The identification of an optimal, most likely linkage solution is arguably the most extensively researched aspect of the linkage problem. The relevant optimization problem can be formulated as a linear program and solved exactly using highly-optimized routines, namely auction algorithms (see Bertsekas 1981). Around the set of optimal assignments, however, exist a large number of alternative assignments to which we can attribute varying degrees of likelihood. Given a prior distribution over assignments, the likelihood induces a posterior distribution encoding meaningful probabilistic statements about the true but unknown assignment. In particular the posterior distribution admits the computation of a posterior expectation.

Procedures for computing expected assignments have received less attention than those for computing optimal assignments. One reason for this is the combinatorial explosion in the number of possible assignments to average over, the vast majority of which need never be visited by an optimization algorithm. In this paper we describe and discuss a range of procedures for computing expected assignments.

Note that for the time being we will assume we are given a method for assessing the plausibility, or likelihood, of any two measurements genuinely corresponding to a common individual. Typically such likelihoods will be computed as exponentiated and normalized distances between noisy observations. In the context of official statistics, for example, the distance could be an edit-distance between character strings, while in the context of object tracking the distance could actually be a physical distance or a deviation from a given trajectory.

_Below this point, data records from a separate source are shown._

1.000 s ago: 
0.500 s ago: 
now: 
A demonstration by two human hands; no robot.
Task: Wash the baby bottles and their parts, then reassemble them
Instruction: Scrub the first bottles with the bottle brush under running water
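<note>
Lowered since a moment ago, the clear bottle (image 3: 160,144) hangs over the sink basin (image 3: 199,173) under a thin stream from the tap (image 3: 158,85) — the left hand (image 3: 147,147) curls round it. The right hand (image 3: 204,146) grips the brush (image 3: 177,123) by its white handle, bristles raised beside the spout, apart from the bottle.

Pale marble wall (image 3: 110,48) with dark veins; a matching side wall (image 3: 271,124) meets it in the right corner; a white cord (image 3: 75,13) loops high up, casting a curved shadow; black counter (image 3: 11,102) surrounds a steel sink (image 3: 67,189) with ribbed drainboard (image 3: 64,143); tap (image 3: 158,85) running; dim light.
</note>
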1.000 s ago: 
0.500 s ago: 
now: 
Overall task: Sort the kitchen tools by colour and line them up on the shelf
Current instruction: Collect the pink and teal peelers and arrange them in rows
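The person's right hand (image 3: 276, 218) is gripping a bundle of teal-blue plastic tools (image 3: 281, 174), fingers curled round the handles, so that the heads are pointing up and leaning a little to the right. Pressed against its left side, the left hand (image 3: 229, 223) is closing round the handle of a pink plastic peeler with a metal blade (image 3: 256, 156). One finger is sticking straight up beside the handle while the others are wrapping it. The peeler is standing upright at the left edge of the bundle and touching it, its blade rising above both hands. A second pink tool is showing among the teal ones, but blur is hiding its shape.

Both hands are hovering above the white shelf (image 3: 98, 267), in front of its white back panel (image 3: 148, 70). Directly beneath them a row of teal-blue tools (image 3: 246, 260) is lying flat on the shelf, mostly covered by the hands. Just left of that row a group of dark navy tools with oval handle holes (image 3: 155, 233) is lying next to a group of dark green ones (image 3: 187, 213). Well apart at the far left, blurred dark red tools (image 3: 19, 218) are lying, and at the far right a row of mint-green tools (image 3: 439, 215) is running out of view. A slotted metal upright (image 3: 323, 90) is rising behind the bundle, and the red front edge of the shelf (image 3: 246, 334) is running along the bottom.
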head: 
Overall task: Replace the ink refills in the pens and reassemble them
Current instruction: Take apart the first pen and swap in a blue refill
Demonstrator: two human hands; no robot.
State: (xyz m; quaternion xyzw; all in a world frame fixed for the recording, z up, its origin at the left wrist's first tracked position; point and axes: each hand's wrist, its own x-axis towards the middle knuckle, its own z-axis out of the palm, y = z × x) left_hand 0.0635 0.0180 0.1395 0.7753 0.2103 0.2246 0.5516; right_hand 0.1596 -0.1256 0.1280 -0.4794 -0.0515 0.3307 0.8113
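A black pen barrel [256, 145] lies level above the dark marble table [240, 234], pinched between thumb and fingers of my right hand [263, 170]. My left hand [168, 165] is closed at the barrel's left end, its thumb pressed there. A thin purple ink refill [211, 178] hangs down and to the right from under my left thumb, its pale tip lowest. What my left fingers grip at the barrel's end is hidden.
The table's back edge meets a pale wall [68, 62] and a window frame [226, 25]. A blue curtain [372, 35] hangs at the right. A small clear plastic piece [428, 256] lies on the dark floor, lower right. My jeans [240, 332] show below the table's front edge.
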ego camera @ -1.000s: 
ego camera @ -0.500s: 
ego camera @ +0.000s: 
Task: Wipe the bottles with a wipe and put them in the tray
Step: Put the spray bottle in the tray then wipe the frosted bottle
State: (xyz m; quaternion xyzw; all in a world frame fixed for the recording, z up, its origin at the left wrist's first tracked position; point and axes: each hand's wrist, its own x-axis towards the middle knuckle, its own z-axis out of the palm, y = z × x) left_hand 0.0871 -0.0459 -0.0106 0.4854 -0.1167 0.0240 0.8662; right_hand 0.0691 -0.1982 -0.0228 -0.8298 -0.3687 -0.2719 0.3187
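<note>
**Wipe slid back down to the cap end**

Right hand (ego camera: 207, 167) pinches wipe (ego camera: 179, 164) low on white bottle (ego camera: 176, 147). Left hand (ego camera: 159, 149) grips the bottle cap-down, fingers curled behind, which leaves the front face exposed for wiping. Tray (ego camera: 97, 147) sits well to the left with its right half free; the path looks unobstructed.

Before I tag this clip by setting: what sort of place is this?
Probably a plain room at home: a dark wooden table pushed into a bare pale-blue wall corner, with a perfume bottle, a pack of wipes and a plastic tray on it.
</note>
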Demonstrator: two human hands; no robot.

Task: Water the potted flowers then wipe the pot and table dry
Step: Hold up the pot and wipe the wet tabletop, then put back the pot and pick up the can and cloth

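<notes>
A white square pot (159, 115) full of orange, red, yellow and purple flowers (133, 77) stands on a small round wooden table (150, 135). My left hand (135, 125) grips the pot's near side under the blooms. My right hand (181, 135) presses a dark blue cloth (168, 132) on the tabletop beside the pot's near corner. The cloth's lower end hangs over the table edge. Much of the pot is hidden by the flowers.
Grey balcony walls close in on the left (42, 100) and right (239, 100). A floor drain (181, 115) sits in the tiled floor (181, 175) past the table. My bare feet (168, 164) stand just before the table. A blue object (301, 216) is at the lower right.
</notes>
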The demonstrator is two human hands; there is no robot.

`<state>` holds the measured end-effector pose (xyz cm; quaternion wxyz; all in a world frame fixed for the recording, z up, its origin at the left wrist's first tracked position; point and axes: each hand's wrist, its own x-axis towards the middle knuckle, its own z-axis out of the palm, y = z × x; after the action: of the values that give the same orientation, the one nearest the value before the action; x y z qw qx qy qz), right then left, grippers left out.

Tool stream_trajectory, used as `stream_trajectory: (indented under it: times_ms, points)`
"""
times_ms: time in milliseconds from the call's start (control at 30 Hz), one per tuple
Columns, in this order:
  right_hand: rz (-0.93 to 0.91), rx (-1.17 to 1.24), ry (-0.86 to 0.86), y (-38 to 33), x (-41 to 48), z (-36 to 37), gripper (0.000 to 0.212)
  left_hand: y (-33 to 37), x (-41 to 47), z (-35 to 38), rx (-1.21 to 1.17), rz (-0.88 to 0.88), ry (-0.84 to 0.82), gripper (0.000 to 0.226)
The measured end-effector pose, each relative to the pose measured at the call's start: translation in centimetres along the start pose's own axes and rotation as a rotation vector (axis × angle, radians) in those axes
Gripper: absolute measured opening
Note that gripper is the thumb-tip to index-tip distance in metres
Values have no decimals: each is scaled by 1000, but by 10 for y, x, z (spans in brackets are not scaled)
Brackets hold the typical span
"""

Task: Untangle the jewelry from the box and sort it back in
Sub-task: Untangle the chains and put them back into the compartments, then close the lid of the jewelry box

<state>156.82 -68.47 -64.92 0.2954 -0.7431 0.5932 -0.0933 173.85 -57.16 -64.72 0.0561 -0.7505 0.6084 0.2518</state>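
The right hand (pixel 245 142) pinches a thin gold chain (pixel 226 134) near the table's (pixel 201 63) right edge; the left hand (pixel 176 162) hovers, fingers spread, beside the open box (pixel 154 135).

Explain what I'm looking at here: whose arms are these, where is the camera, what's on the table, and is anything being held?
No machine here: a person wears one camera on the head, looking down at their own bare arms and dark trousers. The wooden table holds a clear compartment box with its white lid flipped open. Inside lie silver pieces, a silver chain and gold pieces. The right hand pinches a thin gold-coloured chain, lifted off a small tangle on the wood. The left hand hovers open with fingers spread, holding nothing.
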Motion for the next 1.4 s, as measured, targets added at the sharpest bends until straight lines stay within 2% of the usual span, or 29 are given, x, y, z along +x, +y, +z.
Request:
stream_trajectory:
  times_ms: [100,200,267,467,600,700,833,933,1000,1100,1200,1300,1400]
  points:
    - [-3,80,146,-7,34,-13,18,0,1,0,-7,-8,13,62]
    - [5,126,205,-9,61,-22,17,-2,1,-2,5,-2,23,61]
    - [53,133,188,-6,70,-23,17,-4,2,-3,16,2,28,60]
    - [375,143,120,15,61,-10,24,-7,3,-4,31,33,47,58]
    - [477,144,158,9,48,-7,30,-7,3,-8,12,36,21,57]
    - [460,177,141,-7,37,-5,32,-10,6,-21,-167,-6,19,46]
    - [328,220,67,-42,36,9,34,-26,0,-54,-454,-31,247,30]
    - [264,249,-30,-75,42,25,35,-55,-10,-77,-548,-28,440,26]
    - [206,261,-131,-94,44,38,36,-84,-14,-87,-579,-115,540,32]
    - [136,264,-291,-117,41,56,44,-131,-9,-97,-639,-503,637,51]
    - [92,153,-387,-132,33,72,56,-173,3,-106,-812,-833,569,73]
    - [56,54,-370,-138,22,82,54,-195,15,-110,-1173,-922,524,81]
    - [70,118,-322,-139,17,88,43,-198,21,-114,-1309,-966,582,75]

We will also assume that all individuals have measurements in both data sets. Although it is commonly appropriate to deviate from the latter assumption, doing so will distract significantly from the methods we discuss below. We reserve discussion of this issue for Sect. 5.

To our knowledge there are no existing R packages available for efficient computation of expected permutations, nor of permanents, whose relevance to the assignment problem we discuss in Sect. 2. There are, however, packages employing similar algorithms to those presented below to perform calculations related to permutation tests. The package pspearman (Savicky 2014), for example, employs Ryser’s inclusion–exclusion method to compute a *p*-value as part of a hypothesis test for Spearman’s rank correlation. Several packages, including permute (Simpson 2016) and permutations (Hankin 2017), include functions for enumerating all permutations of a small number of items. These can help us compute expected permutations, but, as we will see below, complete enumeration is liable to be an untenably demanding approach to take for all but the smallest problems.

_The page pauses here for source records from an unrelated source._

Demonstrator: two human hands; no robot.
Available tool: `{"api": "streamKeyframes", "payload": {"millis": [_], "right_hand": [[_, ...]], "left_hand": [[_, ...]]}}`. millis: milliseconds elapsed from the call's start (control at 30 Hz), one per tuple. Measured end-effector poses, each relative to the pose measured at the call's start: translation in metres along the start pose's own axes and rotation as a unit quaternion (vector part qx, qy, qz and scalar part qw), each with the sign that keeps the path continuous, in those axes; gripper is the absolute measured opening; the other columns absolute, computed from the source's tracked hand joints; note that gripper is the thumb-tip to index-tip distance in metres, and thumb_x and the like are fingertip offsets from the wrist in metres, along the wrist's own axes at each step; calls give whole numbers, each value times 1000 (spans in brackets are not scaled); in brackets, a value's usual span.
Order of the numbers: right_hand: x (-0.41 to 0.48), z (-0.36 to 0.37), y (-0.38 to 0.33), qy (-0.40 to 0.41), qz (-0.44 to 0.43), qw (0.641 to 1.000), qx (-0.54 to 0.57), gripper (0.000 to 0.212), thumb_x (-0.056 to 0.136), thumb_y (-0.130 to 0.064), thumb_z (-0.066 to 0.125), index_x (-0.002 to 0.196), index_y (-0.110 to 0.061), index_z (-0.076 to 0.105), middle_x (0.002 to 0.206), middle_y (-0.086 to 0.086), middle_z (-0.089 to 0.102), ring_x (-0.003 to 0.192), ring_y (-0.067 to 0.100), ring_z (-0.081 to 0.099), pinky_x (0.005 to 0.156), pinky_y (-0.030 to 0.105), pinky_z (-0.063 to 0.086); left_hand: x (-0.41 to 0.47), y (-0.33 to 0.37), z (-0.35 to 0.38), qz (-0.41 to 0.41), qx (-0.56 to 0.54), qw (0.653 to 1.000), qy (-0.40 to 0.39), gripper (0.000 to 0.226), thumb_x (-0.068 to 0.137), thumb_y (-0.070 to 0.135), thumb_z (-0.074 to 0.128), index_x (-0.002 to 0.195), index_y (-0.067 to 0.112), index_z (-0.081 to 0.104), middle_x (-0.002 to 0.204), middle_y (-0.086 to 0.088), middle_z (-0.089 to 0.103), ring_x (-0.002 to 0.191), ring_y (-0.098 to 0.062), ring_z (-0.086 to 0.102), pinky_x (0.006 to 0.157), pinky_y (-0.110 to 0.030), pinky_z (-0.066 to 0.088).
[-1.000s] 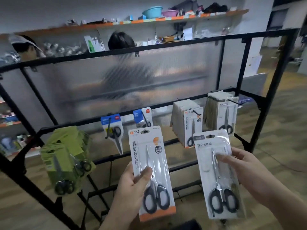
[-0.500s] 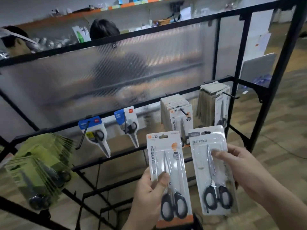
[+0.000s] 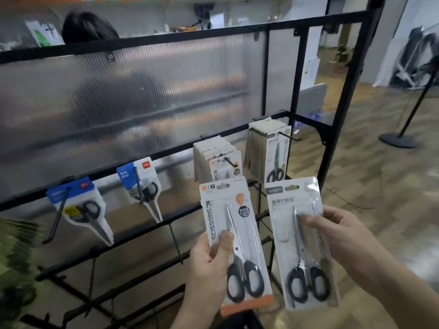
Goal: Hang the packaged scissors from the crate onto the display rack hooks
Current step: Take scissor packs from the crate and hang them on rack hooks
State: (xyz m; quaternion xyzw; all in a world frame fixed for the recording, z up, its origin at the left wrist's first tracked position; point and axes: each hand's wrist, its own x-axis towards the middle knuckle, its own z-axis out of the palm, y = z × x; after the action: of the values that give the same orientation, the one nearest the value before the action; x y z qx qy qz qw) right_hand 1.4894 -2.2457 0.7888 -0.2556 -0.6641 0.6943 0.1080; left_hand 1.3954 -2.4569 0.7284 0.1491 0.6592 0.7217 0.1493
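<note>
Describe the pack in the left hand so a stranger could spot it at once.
In front of the black rack, each hand holds a pack of black-handled scissors. The left hand grips the left pack, thumb on its front. Unlike the right pack in the right hand, it has an orange strip along the bottom and SCISSORS printed up its side.

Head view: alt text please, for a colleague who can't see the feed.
Two hands each hold up a packaged pair of black-handled scissors before a black display rack: the left hand grips an orange-edged pack, the right hand a plain white pack. Behind them, two stacks of similar packs hang on hooks, with two blue-topped packs further left.
</note>
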Motion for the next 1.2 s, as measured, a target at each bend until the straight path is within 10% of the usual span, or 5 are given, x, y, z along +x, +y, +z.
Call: {"api": "streamKeyframes", "payload": {"millis": [267,467,733,1200], "right_hand": [[83,-30,-6,-22,1,1000,-12,16,97,-17,64,104,-14,78,97,6,80,87,25,78,80,42,55],[146,-52,-9,-107,20,993,-45,15,96,-18,65,103,-16,79,96,5,80,87,27,77,85,47,57],[192,-70,-15,-185,38,980,-64,19,94,-16,67,93,-26,82,97,4,79,96,28,74,96,49,54],[200,-75,-18,-267,54,961,-43,22,94,-13,66,95,-27,83,102,0,80,99,19,75,98,48,51]], "left_hand": [[40,3,45,-16,-11,999,50,28,99,28,56,119,12,66,102,-5,80,93,-21,77,72,-27,62],[63,3,90,15,14,987,162,20,95,20,61,87,3,69,53,5,63,47,1,58,47,-12,44],[87,-11,105,-28,36,960,276,35,85,42,66,107,15,71,93,-3,81,89,-19,78,75,-34,63],[98,-25,108,-33,-7,933,359,38,83,39,66,105,9,72,96,-9,80,92,-25,78,75,-36,61]]}}
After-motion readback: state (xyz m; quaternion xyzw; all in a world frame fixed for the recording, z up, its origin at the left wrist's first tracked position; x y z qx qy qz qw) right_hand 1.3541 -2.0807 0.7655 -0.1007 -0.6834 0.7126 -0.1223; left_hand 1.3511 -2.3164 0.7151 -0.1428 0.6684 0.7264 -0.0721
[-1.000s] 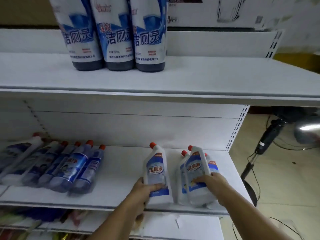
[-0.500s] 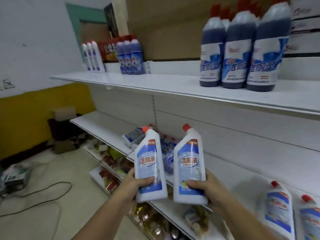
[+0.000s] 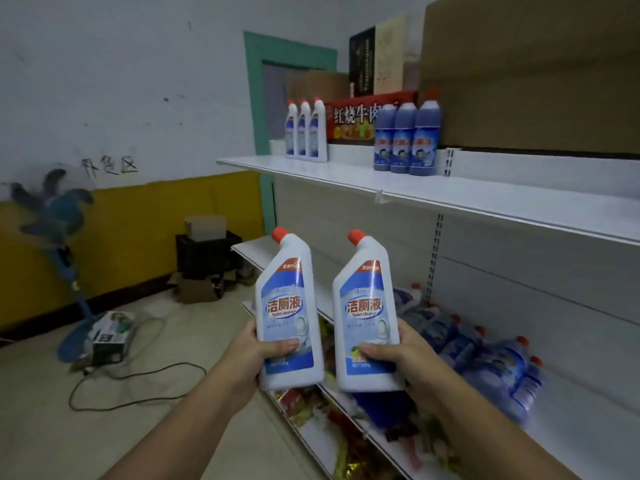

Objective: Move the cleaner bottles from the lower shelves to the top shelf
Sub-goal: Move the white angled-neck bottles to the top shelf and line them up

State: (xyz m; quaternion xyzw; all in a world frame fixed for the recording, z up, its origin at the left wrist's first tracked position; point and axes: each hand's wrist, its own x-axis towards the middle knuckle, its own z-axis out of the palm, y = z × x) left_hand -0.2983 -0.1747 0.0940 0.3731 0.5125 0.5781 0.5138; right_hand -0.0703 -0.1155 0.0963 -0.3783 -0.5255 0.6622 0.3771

### 1.2 The practical value of expected permutations and marginal likelihoods

An expected assignment, conditioned on observed data, is liable to be of interest to statisticians in its own right. Although in general not actually describing a single assignment, it may still be seen as an estimator for the true assignment. Further, this estimator has the potential, via the use of partial assignments, to convey far more information about the appropriate degree of confidence to invest in it, than does a single, optimal assignment. The estimator is also liable to be more robust to latching onto solutions that, while having high likelihood, are supported by very little probability mass. The expectation for the true assignment also allows us to compute an expectation for the correct variables from one data set to associate with a measurement in the other data set. In turn, we can compute expectations for estimators that are linear in the first variable. Examples of using the expected permutation matrix in this way in order to estimate regression coefficients in the presence of linkage error can be found in Scheuren and Winkler (1993), Lahiri and Larsen (2005) and Kim and Chambers (2012).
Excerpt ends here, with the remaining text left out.